1.7. CHIP and coronary artery disease (CAD)

An emerging association has been identified between CHIP and both coronary artery calcification (CAC) and early-onset myocardial infarction (MI). In a nested case–control study by Jaiswal et al.,22 patients with CAD exhibited a higher prevalence of CHIP compared to matched controls (17 % vs. 7 %), with a median age of 70 years. The study also identified mutations in DNMT3A, TET2, ASXL1, and JAK2 as individually linked to CAD. Notably, patients with CHIP had a threefold increased risk of having a high CAC score (>615 Agatston units). An elevated variant allele frequency (VAF) > 10 % correlated with an increased incidence of CAC and ASCVD. Additionally, younger patients showed a lower prevalence of CHIP mutations compared to older individuals. However, among younger patients, those with CHIP mutations demonstrated a fourfold increased risk of early MI. These findings underscore the importance of identifying CHIP mutations and elucidating their potential etio-pathogenic role in acute coronary syndromes. In addition to macrovascular disease, Akhiyat et al.,23 recently found that CHIP was associated with a worse coronary flow reserve. In addition, they found that there existed association between CHIP and major adverse cardiac events in patients with microvascular diseases.

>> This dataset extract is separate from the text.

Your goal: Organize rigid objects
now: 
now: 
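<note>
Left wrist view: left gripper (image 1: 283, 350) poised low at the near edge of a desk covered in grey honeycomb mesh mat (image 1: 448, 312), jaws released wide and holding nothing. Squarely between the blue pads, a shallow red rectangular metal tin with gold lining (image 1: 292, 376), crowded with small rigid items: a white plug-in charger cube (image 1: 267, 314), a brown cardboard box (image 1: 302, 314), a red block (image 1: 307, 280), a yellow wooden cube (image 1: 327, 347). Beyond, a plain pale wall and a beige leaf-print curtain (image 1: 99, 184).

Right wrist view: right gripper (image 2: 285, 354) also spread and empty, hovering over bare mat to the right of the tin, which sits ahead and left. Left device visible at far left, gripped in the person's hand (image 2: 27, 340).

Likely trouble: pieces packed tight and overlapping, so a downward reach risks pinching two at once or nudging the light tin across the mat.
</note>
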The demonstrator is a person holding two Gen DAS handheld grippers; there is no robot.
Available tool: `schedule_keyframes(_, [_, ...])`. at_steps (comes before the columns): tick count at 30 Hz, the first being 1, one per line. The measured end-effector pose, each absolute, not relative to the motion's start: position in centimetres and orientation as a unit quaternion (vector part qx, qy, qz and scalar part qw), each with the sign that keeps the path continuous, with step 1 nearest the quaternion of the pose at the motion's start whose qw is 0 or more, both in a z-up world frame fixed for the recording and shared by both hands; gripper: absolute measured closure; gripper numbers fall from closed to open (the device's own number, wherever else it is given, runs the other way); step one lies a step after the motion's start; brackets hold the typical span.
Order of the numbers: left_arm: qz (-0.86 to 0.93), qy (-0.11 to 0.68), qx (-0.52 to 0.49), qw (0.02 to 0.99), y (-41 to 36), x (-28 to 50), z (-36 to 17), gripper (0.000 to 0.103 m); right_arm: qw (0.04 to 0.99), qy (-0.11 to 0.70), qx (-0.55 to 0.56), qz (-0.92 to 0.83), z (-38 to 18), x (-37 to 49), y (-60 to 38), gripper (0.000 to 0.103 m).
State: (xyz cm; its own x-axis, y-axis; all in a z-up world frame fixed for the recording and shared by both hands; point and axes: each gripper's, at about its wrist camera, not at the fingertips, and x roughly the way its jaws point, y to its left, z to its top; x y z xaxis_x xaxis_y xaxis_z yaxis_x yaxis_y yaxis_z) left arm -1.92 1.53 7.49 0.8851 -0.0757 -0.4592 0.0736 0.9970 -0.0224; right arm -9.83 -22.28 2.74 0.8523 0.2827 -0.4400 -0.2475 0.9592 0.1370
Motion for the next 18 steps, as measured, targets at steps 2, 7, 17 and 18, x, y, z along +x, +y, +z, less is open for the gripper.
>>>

1.8. CHIP and heart failure (HF)

Few studies have also indicated that patients with advanced heart failure are more prone to developing cancer. This implies that there could be an association among CHIP, heart failure and tumor growth.24,25 Abplanalp et al.,26 studied patients with heart failure; it was found that those with CHIP mutations exhibited higher expression of proinflammatory cytokines, such as IL-1β, as well as their receptors, including the interleukin-6 receptor and the cellular receptor CD163. An increased expression of the Nod-like receptor protein3 (NLRP3) inflammasome complex was also observed in heart failure patients with CHIP. The researchers proposed that this heightened inflammatory state could potentially contribute to the increased mortality and morbidity in these patients if infected with the COVID-19. Additionally, peripheral blood cells from patients with HF harbouring DNMT3A mutations were found to exhibit increasingly inflamed transcriptomes, particularly with elevated levels of inflammatory cytokines such as IL-1β, IL-6, and IL-8.27 Assmus et al.,28 conducted a study involving 419 patients with heart failure to investigate the presence of CHIP mutations in DNMT3A and TET2. They found that more than half of the patients (56.2 %) were carriers of a CHIP mutation with a variant allele frequency (VAF) > 0.5 %. Additionally, 59 patients (14 %) harbored mutations in both genes. The five-year mortality rates were 18 %, 29 %, and 42 % in patients without any mutation, those with a single CHIP mutation, and those with mutations in both genes, respectively. Furthermore, recent studies have identified somatic mutations with lower frequency in non-classical driver genes such as CBL, CEBPA, PHF6, SMC1A, and SRSF2, which were also associated with increased mortality in heart failure patients, independent of the classic CHIP driver genes like DNMT3A or TET2. These mutations were notably not uncommon in younger heart failure patients.29 Additionally, TET2 CHIP has recently been identified as a risk factor for heart failure with preserved ejection fraction (HFpEF).30

1.9. CHIP and aortic stenosis

Aortic stenosis has traditionally been regarded as an age-related degeneration of the aortic valve. However, coronary artery disease and degenerative aortic valve disease share common risk factors, including age, hypertension, dyslipidemia, smoking, metabolic syndrome, chronic kidney disease, and diabetes, as well as similar pathogenic mechanisms. Mas-Peiro et al.31 studied 279 patients with aortic stenosis undergoing transcatheter aortic valve implantation (TAVI) to investigate the presence of two commonly observed CHIP mutations, namely DNMT3A and TET2. They found that 33 % of patients with severe aortic stenosis had a CHIP mutation. Those with CHIP mutations exhibited higher levels of pro-inflammatory cytokines and decreased survival rates after TAVI.31 Furthermore, an association was observed between clonal size and mortality; patients with a VAF ≥10 % experienced higher event rates compared to those with a VAF <10 %.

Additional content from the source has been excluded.